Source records
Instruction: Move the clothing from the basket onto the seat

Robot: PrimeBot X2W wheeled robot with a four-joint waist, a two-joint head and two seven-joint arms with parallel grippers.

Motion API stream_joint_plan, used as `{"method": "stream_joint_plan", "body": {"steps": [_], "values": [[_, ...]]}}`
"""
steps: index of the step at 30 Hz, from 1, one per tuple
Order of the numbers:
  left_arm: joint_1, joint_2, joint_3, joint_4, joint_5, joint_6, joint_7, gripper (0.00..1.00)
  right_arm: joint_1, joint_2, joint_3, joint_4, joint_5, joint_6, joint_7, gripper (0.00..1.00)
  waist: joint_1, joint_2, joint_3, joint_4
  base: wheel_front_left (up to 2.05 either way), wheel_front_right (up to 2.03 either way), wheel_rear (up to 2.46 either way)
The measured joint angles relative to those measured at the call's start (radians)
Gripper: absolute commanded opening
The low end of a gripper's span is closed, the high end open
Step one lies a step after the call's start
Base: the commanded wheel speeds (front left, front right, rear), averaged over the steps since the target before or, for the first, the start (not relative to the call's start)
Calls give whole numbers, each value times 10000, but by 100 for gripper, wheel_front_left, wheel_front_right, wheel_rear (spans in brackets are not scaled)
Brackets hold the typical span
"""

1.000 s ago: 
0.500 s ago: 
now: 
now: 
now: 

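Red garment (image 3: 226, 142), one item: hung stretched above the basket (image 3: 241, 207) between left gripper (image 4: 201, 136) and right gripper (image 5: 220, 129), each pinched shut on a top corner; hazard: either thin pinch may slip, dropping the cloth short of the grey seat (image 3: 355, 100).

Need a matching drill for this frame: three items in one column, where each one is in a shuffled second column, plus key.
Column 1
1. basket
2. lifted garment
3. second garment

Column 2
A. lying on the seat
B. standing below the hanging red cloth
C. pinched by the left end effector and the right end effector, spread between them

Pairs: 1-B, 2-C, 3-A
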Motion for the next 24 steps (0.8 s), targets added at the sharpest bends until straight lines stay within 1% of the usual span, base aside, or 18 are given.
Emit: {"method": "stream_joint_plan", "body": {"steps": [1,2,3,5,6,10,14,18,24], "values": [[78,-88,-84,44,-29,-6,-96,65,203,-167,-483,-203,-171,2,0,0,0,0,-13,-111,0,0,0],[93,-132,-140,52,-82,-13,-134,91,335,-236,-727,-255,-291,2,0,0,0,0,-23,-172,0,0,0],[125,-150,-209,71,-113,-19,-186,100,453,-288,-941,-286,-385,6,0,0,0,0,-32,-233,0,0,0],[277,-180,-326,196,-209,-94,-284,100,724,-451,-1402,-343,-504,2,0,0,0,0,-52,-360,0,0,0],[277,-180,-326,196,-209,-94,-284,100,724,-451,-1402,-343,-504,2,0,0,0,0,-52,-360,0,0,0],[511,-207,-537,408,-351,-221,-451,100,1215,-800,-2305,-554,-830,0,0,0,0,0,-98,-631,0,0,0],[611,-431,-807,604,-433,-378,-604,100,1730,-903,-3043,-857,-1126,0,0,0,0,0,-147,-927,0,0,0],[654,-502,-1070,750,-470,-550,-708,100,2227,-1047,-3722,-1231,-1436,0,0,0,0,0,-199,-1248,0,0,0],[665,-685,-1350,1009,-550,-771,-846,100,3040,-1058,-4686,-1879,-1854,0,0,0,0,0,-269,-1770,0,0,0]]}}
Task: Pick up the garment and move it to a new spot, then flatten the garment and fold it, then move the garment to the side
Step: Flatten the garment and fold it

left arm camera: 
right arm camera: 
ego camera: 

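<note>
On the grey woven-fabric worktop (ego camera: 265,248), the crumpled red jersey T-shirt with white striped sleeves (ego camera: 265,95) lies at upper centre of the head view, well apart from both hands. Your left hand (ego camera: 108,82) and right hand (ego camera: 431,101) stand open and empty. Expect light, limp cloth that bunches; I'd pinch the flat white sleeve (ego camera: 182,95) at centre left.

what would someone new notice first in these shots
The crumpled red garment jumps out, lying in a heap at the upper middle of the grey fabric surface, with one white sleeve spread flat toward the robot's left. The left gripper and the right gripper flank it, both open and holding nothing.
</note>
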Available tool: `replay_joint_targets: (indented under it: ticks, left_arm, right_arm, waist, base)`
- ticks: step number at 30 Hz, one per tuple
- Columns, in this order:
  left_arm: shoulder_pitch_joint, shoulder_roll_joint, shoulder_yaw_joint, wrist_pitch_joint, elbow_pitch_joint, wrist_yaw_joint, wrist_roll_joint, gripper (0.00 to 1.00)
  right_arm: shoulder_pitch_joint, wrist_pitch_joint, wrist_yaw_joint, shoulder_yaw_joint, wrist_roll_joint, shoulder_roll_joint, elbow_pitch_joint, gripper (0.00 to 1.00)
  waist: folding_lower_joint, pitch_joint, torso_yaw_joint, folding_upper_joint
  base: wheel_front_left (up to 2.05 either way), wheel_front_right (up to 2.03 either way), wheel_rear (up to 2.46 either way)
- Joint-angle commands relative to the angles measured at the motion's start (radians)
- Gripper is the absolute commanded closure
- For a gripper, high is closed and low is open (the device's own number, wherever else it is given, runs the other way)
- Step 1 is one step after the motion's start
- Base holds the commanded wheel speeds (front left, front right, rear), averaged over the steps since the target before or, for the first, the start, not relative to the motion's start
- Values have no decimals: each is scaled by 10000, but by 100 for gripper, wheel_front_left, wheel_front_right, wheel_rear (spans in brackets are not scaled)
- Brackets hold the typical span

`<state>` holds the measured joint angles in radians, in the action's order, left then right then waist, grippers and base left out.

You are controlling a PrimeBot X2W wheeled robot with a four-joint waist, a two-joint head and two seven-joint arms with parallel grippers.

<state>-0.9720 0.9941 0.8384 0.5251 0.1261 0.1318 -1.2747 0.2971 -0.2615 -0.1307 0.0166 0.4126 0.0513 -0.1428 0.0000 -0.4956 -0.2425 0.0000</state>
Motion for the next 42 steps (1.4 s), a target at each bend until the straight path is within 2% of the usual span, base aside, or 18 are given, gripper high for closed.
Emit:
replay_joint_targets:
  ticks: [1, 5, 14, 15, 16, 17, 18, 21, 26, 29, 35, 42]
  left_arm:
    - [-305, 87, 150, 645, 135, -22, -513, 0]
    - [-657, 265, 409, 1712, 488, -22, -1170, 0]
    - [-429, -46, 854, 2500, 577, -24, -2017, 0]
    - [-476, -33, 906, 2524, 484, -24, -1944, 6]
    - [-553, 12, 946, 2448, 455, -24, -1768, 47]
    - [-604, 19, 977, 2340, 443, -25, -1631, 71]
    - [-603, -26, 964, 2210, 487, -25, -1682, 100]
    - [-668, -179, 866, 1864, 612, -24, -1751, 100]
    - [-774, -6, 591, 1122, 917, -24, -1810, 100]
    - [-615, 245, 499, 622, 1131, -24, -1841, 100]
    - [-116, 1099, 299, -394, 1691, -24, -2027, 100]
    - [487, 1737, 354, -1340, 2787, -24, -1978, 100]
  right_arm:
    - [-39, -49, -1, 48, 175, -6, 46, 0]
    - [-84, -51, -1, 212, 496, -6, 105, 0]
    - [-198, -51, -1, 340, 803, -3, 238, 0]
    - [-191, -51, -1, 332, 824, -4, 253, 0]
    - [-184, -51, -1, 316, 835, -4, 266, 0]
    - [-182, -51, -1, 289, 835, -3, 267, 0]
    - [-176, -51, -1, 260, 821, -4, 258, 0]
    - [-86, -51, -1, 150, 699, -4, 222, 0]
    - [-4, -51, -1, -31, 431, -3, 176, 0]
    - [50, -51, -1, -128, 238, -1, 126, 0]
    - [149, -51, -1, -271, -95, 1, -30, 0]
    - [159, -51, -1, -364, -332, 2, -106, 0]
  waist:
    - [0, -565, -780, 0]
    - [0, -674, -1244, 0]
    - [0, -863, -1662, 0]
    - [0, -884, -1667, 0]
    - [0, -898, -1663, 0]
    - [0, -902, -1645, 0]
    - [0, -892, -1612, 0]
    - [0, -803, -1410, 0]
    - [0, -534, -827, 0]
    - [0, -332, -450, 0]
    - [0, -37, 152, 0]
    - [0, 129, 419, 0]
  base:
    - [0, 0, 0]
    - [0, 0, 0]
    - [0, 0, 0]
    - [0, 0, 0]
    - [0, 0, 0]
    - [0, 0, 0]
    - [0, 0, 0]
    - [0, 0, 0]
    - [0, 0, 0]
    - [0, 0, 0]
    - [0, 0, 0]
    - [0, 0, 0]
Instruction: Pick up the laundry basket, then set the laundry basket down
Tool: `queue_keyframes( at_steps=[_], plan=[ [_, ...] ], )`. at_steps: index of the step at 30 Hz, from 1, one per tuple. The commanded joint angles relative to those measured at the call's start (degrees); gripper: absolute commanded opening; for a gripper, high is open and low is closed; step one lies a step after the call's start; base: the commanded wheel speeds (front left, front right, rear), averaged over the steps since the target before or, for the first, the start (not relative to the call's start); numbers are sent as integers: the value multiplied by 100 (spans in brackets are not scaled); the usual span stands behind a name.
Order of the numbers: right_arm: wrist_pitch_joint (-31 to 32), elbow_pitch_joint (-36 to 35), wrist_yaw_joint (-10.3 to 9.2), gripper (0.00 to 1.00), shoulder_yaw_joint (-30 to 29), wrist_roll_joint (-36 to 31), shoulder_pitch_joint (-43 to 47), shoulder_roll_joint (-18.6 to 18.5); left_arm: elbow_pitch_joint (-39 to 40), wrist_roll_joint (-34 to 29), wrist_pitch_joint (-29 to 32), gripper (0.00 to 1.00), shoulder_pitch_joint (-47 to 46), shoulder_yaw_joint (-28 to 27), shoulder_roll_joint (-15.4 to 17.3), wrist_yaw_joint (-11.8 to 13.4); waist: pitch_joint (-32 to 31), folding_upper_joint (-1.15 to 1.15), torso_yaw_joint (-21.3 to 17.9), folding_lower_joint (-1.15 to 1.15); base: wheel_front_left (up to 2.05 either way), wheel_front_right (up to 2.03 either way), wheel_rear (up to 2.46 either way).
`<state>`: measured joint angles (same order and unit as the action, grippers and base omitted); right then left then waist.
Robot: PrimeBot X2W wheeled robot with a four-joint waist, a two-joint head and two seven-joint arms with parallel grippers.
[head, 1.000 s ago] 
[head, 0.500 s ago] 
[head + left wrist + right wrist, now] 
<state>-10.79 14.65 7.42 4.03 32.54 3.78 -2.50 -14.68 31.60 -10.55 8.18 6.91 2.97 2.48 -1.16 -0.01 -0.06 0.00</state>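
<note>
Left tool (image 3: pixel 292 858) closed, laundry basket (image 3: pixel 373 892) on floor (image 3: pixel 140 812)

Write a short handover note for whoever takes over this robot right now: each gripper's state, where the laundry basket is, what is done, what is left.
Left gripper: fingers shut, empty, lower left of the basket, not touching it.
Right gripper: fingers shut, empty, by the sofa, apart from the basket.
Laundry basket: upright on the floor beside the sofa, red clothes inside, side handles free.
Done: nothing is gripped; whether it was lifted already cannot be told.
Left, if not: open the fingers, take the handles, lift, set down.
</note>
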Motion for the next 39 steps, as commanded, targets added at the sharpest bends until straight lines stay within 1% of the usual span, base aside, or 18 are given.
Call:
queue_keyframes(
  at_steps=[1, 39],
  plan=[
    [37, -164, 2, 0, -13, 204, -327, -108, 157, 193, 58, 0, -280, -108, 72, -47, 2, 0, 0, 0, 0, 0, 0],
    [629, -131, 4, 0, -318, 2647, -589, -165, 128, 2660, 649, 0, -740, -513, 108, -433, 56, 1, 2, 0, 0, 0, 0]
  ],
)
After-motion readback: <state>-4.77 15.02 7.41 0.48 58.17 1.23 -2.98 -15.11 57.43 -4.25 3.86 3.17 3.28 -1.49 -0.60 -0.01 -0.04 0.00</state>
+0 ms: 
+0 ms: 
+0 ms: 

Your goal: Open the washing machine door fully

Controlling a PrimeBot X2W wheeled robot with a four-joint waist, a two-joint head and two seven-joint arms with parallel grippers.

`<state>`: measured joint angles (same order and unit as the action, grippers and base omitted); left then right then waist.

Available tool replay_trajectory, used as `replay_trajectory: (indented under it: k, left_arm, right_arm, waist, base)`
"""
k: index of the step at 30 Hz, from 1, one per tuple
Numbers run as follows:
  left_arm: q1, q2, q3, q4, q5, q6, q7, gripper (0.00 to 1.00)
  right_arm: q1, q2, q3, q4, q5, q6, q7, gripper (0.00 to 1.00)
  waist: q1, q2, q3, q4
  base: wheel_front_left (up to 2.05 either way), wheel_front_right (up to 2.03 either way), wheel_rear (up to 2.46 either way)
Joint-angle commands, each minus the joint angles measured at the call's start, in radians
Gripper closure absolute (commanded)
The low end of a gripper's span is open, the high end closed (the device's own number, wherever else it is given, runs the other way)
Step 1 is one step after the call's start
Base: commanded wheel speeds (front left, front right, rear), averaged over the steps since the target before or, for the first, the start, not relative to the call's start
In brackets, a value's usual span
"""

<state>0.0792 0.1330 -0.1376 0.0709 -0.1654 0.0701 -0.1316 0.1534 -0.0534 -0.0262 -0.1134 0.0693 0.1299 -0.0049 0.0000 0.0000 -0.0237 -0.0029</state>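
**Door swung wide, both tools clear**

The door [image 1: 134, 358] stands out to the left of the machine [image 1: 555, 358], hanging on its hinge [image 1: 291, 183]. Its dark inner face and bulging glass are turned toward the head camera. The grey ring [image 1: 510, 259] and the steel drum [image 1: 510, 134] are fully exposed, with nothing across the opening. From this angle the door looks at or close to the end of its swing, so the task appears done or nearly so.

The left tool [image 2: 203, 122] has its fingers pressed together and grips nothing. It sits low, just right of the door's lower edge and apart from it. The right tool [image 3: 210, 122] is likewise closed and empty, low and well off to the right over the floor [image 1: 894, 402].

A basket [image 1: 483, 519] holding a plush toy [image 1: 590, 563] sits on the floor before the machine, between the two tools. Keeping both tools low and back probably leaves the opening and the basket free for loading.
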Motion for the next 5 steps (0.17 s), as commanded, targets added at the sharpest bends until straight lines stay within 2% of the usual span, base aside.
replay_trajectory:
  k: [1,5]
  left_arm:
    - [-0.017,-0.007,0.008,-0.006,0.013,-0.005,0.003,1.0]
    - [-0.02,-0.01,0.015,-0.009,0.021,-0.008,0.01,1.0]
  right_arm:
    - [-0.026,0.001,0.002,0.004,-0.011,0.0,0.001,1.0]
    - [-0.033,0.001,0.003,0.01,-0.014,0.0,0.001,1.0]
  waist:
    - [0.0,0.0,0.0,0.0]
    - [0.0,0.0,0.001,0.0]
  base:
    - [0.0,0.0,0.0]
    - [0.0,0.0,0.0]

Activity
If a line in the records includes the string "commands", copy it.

Result for this exercise
- Joint-angle commands relative to the angles measured at the motion's start (radians)
Joint-angle commands, each minus the joint angles measured at the call's start, in radians

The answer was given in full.